Number Theory#
Contents#
Arithmetic#
The bit complexity of numbers#
We focus on bit complexity (of algorithms), the number of elementary operations on individual bits, because it reflects the amount of hardware, transistors and wires, necessary for implementing an algorithm.
It is a basic property of numbers that for any base \(b \ge 2\) the sum of any three single-digit numbers is at most two digits long.
\( \begin{aligned} b &= 2 && & 1 + 1 + 1 &= 11 &&= 1 \times 2^1 + 1 \times 2^0 \\ b &= 3 && & 2 + 2 + 2 &= 20 &&= 2 \times 3^1 + 0 \times 3^0 \\ b &= 10 && & 9 + 9 + 9 &= 27 &&= 2 \times 10^1 + 7 \times 10^0 \\ b &= 16 && & F + F + F &= 2D &&= 2 \times 16^1 + 13 \times 16^0 \\ b &= 60 && & \lambda_{59} + \lambda_{59} + \lambda_{59} &= 2\lambda_{57} &&= 2 \times 60^1 + 57 \times 60^0 \\ \end {aligned} \)
How many digits are needed to represent the number \(N \ge 0\) in base \(b\)? \(\lceil \log_b (N + 1) \rceil\) digits are needed to represent \(N\) in base \(b\).
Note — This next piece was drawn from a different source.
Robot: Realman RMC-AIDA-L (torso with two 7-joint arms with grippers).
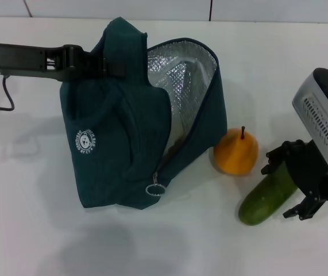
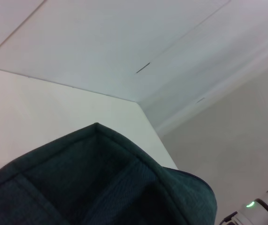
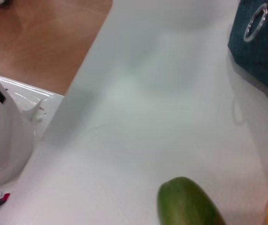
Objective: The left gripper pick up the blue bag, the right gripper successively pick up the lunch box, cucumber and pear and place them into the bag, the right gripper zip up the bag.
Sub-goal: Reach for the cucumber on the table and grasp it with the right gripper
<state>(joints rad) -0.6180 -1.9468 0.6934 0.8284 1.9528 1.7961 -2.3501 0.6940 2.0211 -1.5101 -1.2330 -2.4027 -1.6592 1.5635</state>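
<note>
The blue bag (image 1: 123, 132) stands mid-table with its mouth open, silver foil lining (image 1: 178, 75) showing and its ring zipper pull (image 1: 155, 188) hanging at the front. My left gripper (image 1: 107, 64) is shut on the bag's upper back edge, and that fabric (image 2: 101, 187) fills the left wrist view. To the right of the bag sits the pear (image 1: 236, 152). Beside it lies the cucumber (image 1: 267, 195), flat on the table. My right gripper (image 1: 290, 190) is open, with one finger on each side of the cucumber's right end. The lunch box is out of view.
White table (image 1: 37, 218) stretches in front of and left of the bag. In the right wrist view the cucumber tip (image 3: 185, 204), the bag corner (image 3: 265, 56) and the table edge appear, with wooden floor (image 3: 40, 37) beyond it.
</note>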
With \(k \ge 1\) digits in base \(b\) we can express numbers up to \(b^k - 1\).
base \(2\)
- with \(1\) digits in base \(2\) we can express numbers up to \(2^1 - 1 = 1\) 
- with \(2\) digits in base \(2\) we can express numbers up to \(2^2 - 1 = 3\) 
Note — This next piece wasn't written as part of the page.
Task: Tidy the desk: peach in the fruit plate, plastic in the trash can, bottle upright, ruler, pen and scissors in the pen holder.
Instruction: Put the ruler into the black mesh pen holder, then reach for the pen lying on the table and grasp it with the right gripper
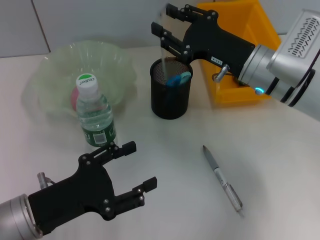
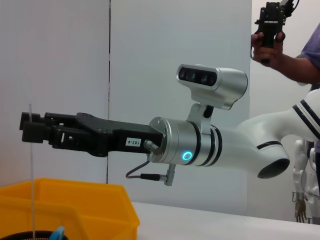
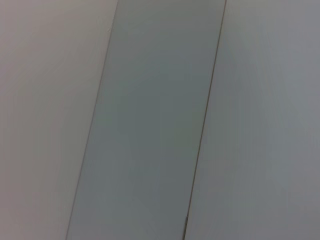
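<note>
**Ruler over pen holder; pen outstanding**

Right pincer (image 1: 161, 20) poised above the pen holder (image 1: 171, 95), pinching the ruler (image 1: 161, 52) by its top end, strip hanging upright with lower end at or just inside the rim. Ruler judged light, stiff, thin and slick: edge grip only, liable to swing or slip; flat release wanted once well inside. Pen holder already containing the scissors (image 1: 178, 79), blue handle showing above the mesh.

Pen (image 1: 223, 179) lying flat on the worktop (image 1: 280, 165), well apart from the holder. Judged light, smooth, prone to roll; hold across the barrel near mid-length advised.

Left pincer (image 1: 135, 167) spread, holding nothing, low over the worktop just beside the bottle (image 1: 95, 112), which stands upright.

Fruit plate (image 1: 117, 62) holding the peach (image 1: 75, 97), partly hidden behind the bottle. Trash can (image 1: 235, 95) behind the right arm; contents not visible.
</note>
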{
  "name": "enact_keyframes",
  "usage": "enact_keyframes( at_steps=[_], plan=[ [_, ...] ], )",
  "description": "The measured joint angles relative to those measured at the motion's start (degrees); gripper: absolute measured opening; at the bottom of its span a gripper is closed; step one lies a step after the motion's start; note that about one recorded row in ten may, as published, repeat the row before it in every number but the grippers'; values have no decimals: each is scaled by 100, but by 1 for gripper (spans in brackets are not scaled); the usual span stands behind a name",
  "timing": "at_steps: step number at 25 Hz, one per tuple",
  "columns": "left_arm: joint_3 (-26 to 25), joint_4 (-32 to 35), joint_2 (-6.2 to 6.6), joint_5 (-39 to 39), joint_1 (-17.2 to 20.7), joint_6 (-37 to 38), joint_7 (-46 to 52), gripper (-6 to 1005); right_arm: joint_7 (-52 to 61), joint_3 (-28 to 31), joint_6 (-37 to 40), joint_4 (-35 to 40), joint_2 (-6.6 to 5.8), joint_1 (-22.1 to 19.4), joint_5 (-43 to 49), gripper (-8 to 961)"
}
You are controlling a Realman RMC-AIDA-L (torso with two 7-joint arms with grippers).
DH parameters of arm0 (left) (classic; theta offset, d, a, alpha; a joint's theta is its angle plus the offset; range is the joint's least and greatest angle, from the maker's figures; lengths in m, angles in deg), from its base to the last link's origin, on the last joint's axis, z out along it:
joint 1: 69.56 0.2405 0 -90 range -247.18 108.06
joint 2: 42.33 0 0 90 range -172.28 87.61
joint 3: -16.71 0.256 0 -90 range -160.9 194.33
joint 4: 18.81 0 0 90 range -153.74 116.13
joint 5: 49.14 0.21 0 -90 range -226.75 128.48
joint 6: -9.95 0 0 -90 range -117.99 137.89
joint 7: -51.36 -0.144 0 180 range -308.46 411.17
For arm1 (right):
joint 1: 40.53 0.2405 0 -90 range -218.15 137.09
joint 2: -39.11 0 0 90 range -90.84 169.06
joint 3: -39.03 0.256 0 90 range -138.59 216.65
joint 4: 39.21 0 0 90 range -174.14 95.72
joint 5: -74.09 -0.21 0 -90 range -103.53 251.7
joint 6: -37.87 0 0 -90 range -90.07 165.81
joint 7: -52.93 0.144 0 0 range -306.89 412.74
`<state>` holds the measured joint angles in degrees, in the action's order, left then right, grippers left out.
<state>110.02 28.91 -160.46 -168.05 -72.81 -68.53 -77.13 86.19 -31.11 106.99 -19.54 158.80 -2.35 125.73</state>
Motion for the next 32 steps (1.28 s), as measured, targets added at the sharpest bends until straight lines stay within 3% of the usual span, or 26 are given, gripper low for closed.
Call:
enact_keyframes(
  at_steps=[4,13,17,21,23,26,27,29,32],
  plan=[
    [-2,-7,0,0,0,0,-1,784,31,38,45,-13,8,-35,-8,455],
    [-5,-26,0,0,3,0,-1,784,255,85,290,75,-3,-251,-296,619],
    [-10,-28,0,0,16,-1,-1,784,952,148,480,630,-47,-656,-455,667],
    [-31,-29,0,0,33,-1,-1,784,2364,568,484,1452,-71,-1123,-400,667],
    [-31,-29,0,0,33,-1,-1,784,3248,791,474,1748,-155,-1228,-209,667],
    [-43,-28,0,-1,38,-6,-1,784,4583,899,578,2355,-459,-1292,678,667],
    [-83,-26,1,0,52,-31,-1,784,5288,902,722,2879,-658,-1269,1552,667],
    [-97,-25,3,0,53,-48,-1,784,5752,932,1049,3600,-858,-1162,2820,667],
    [-190,-42,8,0,41,-136,-2,785,5851,1074,1569,4372,-971,-993,4094,667]
  ],
)
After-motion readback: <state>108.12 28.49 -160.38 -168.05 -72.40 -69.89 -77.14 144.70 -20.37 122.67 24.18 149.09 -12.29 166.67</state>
- with \(3\) digits in base \(2\) we can express numbers up to \(2^3 - 1 = 7\) 
- with \(4\) digits in base \(2\) we can express numbers up to \(2^4 - 1 = 15\) 
base \(10\)
- with \(1\) digits in base \(10\) we can express numbers up to \(10^1 - 1 = 9\) 
- with \(2\) digits in base \(10\) we can express numbers up to \(10^2 - 1 = 99\) 
- with \(3\) digits in base \(10\) we can express numbers up to \(10^3 - 1 = 999\) 
- with \(4\) digits in base \(10\) we can express numbers up to \(10^4 - 1 = 9999\) 
\( \begin{aligned} b^k - 1 &= N \\ b^k &= N + 1 \\ \log_b b^k &= \lceil \log_b (N + 1) \rceil \\ k &= \lceil \log_b (N + 1) \rceil \\ \end {aligned} \)
Base \(2\)
\( \begin{aligned} \lceil \log_2 (\textcolor{green}{ 0} + 1) \rceil &= 1 \text{ b} \\ \lceil \log_2 (\textcolor{green}{ 1} + 1) \rceil &= 1 \text{ b} \\ \lceil \log_2 (\textcolor{green}{ 2} + 1) \rceil &= 2 \text{ b} \\ \lceil \log_2 (\textcolor{green}{ 3} + 1) \rceil &= 2 \text{ b} \\ \lceil \log_2 (\textcolor{green}{ 4} + 1) \rceil &= 3 \text{ b} \\ &\vdots \\ \lceil \log_2 (\textcolor{green}{ 7} + 1) \rceil &= 3 \text{ b} \\ \lceil \log_2 (\textcolor{green}{ 8} + 1) \rceil &= 4 \text{ b} \\ &\vdots \\ \lceil \log_2 (\textcolor{green}{15} + 1) \rceil &= 4 \text{ b} \\ \lceil \log_2 (\textcolor{green}{16} + 1) \rceil &= 5 \text{ b} \\ &\vdots \\ \lceil \log_2 (\textcolor{green}{31} + 1) \rceil &= 5 \text{ b} \\ \lceil \log_2 (\textcolor{green}{32} + 1) \rceil &= 6 \text{ b} \\ &\vdots \\ \lceil \log_2 (\textcolor{green}{63} + 1) \rceil &= 6 \text{ b} \\ \lceil \log_2 (\textcolor{green}{64} + 1) \rceil &= 7 \text{ b} \\ \end {aligned} \)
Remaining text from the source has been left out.